* **HOW TO COMPLETE THIS TASK**
Repeat the listing in full, preserving every character.

* **RAW DATA**

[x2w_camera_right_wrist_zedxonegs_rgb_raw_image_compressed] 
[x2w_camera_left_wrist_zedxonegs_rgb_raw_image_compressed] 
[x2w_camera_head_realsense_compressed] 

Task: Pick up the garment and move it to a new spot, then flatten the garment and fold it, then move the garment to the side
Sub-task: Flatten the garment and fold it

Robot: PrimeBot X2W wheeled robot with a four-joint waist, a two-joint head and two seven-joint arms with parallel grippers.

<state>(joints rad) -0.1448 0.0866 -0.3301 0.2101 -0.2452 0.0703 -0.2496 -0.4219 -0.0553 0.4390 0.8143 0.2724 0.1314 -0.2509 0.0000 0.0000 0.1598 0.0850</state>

* **RESPONSE BOX**
[x2w_camera_right_wrist_zedxonegs_rgb_raw_image_compressed] 
[x2w_camera_left_wrist_zedxonegs_rgb_raw_image_compressed] 
[x2w_camera_head_realsense_compressed] 

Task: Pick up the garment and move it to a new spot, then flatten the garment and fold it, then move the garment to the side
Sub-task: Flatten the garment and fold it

Robot: PrimeBot X2W wheeled robot with a four-joint waist, a two-joint head and two seven-joint arms with parallel grippers.

<state>(joints rad) -0.1448 0.0866 -0.3301 0.2101 -0.2452 0.0703 -0.2496 -0.4219 -0.0553 0.4390 0.8143 0.2724 0.1314 -0.2509 0.0000 0.0000 0.1598 0.0850</state>

Nothing else remains for the exercise.